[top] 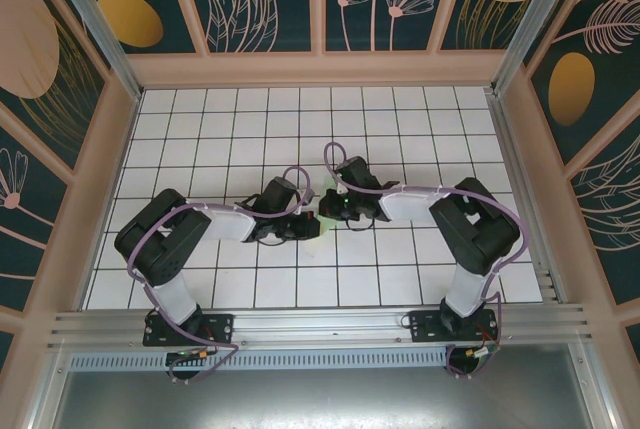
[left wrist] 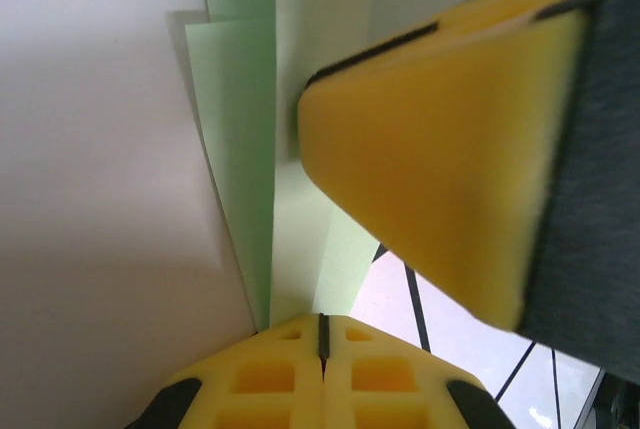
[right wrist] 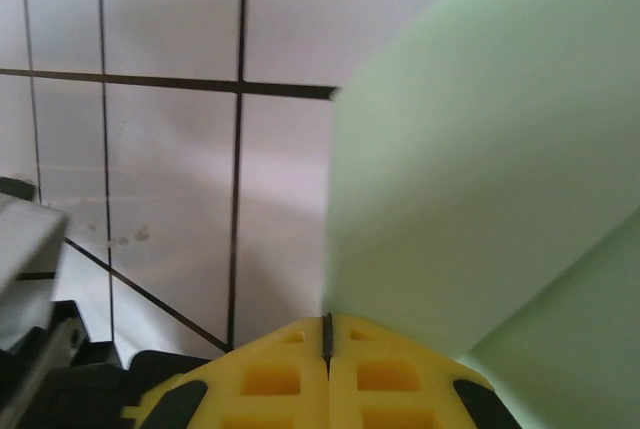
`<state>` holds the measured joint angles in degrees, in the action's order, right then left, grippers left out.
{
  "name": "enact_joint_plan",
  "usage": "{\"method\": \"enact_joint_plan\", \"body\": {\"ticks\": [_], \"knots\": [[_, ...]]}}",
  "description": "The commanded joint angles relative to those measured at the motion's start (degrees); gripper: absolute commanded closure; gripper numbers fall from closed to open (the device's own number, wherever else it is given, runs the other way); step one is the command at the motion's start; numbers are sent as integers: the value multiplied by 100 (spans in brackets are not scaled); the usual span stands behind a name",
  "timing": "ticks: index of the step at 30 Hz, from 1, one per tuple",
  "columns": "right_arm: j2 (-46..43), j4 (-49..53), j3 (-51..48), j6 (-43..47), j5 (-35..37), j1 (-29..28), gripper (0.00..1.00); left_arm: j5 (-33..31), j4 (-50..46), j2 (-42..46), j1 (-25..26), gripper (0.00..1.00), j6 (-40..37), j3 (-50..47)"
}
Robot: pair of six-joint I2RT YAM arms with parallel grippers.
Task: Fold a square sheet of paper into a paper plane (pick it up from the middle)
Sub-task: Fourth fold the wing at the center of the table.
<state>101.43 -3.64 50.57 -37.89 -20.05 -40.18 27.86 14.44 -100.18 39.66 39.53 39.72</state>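
The paper plane (left wrist: 300, 229) is pale mint-green paper folded into long creased layers that narrow toward my left gripper (left wrist: 322, 321). That gripper is shut on the paper's narrow end. A yellow finger (left wrist: 440, 169) of the right gripper hangs close above the paper. In the right wrist view a broad flap of the paper plane (right wrist: 480, 169) rises from my right gripper (right wrist: 327, 321), which is shut on its edge. From above, both grippers meet tip to tip at mid-table, left gripper (top: 306, 219) and right gripper (top: 326, 212), with a sliver of paper (top: 317, 232) below them.
The white gridded table (top: 300, 129) is walled in by patterned panels on three sides. An aluminium rail (top: 320, 327) runs along the near edge by the arm bases. Part of the other arm (right wrist: 30, 289) shows at the lower left in the right wrist view.
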Motion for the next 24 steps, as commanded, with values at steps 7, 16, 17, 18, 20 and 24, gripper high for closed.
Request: {"method": "enact_joint_plan", "body": {"ticks": [7,16,17,18,20,24], "knots": [[310,-51,-136,-148,-154,9,100,-20,-301,-27,24,100,-14,-176],[416,281,-56,-101,63,37,100,16,-68,625,15,96,36,-86],[418,279,-49,-98,47,41,100,15,-13,659,9,95,53,-96],[416,268,-47,-95,29,38,100,-12,13,674,14,95,55,-104],[407,234,-54,-95,10,37,100,-103,-6,618,12,95,48,-97],[406,214,-53,-102,-25,50,100,-170,-129,363,14,100,47,-61]]}}
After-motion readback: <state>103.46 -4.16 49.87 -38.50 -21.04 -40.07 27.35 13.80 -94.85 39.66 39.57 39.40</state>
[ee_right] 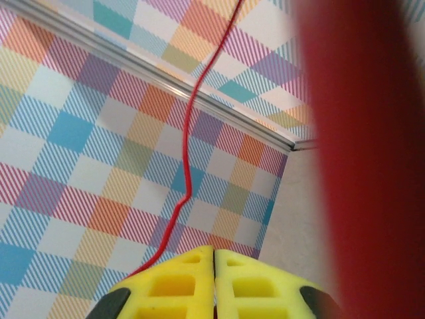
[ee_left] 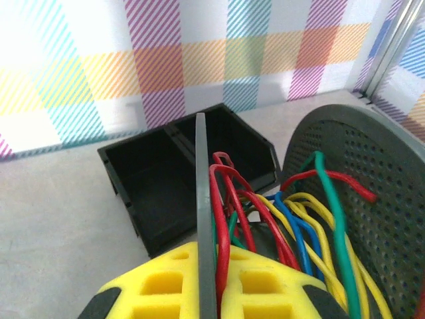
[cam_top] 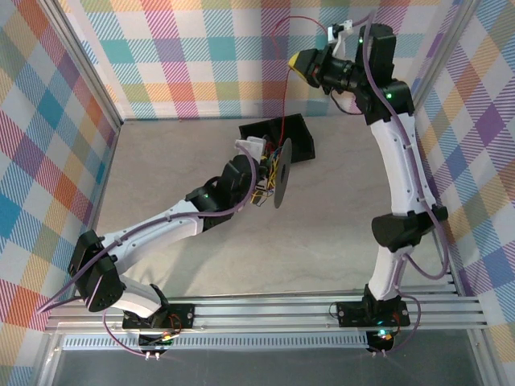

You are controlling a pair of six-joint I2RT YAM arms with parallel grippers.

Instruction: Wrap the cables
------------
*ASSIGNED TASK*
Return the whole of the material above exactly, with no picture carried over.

*ANSWER BOX*
[top] 
[left wrist] 
[right wrist] 
`<state>` holds the measured joint angles in degrees, in the action's order, right then left, grippers left out.
{
  "name": "enact_joint_plan",
  "usage": "{\"method\": \"enact_joint_plan\", \"body\": {\"ticks\": [_], \"knots\": [[_, ...]]}}",
  "description": "The commanded joint angles relative to those measured at the motion's start (degrees); gripper: absolute commanded closure; gripper numbers fall from closed to open (the device's own number, wherever else it is given, runs the other way); step one is the command at the motion's start; numbers are sent as integers: the value multiplied by 100 (spans in brackets are not scaled); the usual span stands behind a name",
  "timing": "ticks: index of the step at 30 Hz, from 1, one per tuple",
  "columns": "right_arm: j2 (-46..43), j4 (-49..53), j3 (-51..48), j6 (-43..47), j5 (-35..37), j1 (-29..28), gripper (0.00..1.00); left_arm: j5 (-33..31), j4 (-50..46), j2 (-42..46), j1 (-25..26), gripper (0.00..1.00), j6 (-40..37), j3 (-50..47)"
}
Robot: pair of six-joint I2RT YAM arms with parallel grippers.
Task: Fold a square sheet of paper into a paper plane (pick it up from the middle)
Sub-task: Fourth fold the wing at the center of the table.
<state>101.43 -3.64 50.57 -37.89 -20.05 -40.18 27.86 14.44 -100.18 39.66 39.53 39.72</state>
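The paper plane (left wrist: 300, 229) is pale mint-green paper folded into long creased layers that narrow toward my left gripper (left wrist: 322, 321). That gripper is shut on the paper's narrow end. A yellow finger (left wrist: 440, 169) of the right gripper hangs close above the paper. In the right wrist view a broad flap of the paper plane (right wrist: 480, 169) rises from my right gripper (right wrist: 327, 321), which is shut on its edge. From above, both grippers meet tip to tip at mid-table, left gripper (top: 306, 219) and right gripper (top: 326, 212), with a sliver of paper (top: 317, 232) below them.
The white gridded table (top: 300, 129) is walled in by patterned panels on three sides. An aluminium rail (top: 320, 327) runs along the near edge by the arm bases. Part of the other arm (right wrist: 30, 289) shows at the lower left in the right wrist view.
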Motion for the next 24 steps, as commanded, with values at steps 7, 16, 17, 18, 20 and 24, gripper high for closed.
Request: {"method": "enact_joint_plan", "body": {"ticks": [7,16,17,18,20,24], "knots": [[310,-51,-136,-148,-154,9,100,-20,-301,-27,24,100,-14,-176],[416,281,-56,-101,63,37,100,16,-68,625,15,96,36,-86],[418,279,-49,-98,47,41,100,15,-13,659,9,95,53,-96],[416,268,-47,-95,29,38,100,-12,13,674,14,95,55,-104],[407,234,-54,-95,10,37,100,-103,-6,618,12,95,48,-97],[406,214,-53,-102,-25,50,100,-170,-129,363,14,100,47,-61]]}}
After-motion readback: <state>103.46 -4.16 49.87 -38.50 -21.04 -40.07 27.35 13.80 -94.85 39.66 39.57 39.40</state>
[ee_right] 
[ee_left] 
[cam_top] 

You are controlling a pair of six-joint I2RT YAM arms with parallel grippers.

Instruction: Wrap the cables

Nothing more is needed for this answer.